下期業績は実質下方修正相次ぐ
タイの洪水による生産減が回復途上にあった自動車メーカー各社の業績に、まさに冷水となって襲いかかっている。1日までに第2四半期決算を発表した5社のうち、通期の営業利益予想を上方修正したのは軽自動車販売が好調なダイハツ工業のみ。据え置いた3社の上期業績は従来予想を上回っているので、下期は実質下方修正となる。タイの4輪車工場が水没しているホンダは、従来予想をご破算にして未定とした。
ただ、東日本大震災の時のように部品供給網が広範かつ長期に痛むことはなさそう。決算発表時の各社首脳の説明からはタイ工場での生産再開時期が、おぼろげながら見えてきた。復旧に時間を要すホンダを除けば、11月中がひとつのメドとなりそうだ。
三菱自動車工業の益子修社長は、部品の制約で生産が止まっているタイ工場について「(10月中旬から)1か月半程度のライン休止も視野に入れていく」という。11月いっぱいは、再開が難しいかもしれないという見方だが、逆に見れば部品調達は同月中には何とか復旧できるのではとの観測である。
◆大震災時のように時間はかからない
日野自動車の白井芳夫社長は、部品の欠品問題が11月中に収束すれば「今年度の業績見通しは達成可能」と話す。具体的な復旧時期への見解ではないものの、「部品の手当ては、大震災の時のようには時間はかからないだろう」と見ている。
11月に入り雨季は終了する。部品メーカーを含め「新たな浸水被害は出ない見込み」(トヨタ自動車幹部)という。ホンダ以外の各社の組立工場は、浸水などの被害は受けていないので、生産が停止している部品メーカーの復旧とともに、再開への展望が開けてくる。
各社はクリティカルな状態に陥っている部品について、当該部品メーカーとともに復旧の手立てを1点1点進めている。例えば金型が水没している場合は、新規発注するか、水がひいた後に使える可能性が高いのでそれを待つかといった具合だ。
ホンダは自社工場の一部設備について、耐水性能がどの程度あるか、同一設備を使って「水没試験を行っているものもある」(池史彦専務執行役員)という。
◆ホンダ、問題部品は数点に絞られる
問題となる部品は、大震災の時と同じように電子部品が中心となっているものの、当時とは相当事情が異なる。ほとんどの部品メーカーは日系企業なので、日本にマザー工場があり、またアジア周辺国でも代替生産が可能なケースが多いのだ。

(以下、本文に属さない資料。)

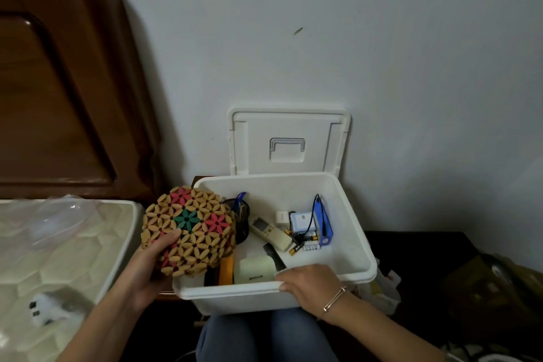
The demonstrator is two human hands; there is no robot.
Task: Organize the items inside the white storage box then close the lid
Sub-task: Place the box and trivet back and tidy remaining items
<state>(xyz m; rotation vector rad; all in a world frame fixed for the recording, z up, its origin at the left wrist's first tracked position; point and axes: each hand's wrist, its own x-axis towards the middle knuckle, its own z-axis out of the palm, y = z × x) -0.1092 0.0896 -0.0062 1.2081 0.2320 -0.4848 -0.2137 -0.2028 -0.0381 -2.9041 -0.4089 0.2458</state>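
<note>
**Fig. 1. Mat held at the open box**

Your left hand point(150, 264) grips the round mat point(189, 232) by its near edge, above the box point(229, 291) at its left rim. Your right hand point(311, 279) curls over the front rim. The mat has no long axis, and its face tilts toward you. Stand it along the left wall, keeping the box steadied. The lid point(288, 126) stands open behind.
</note>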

ホンダの場合、問題となりそうな部品は「数点に絞られるだろう」(池専務)と見ている。同社は、むしろ自社工場の復旧が最大の課題となる。池専務は「下半期はほとんどダメな状態が続くのでは」と、長期化を覚悟している。タイ工場の能力は年24万台であり、仮に今年度末まで止まると、単純計算で12万台規模の影響が出る。
加えて、タイ製部品の調達が途切れることにより、日本など同国以外の生産拠点への波及も始まっている。これは各社共通の事象だ。ただ、それでもホンダのアジア地域での影響は「最大12万台プラスアルファ」(同社関係者)と見ることもできる。
その一部は期末に向けて挽回生産も可能だろう。なお予断は許さない情勢だが、日本の自動車産業全体では、この洪水ショックの影響は軽微に抑えることができるのではないか。懸命の作業を続ける関係者の頑張りに期待したい。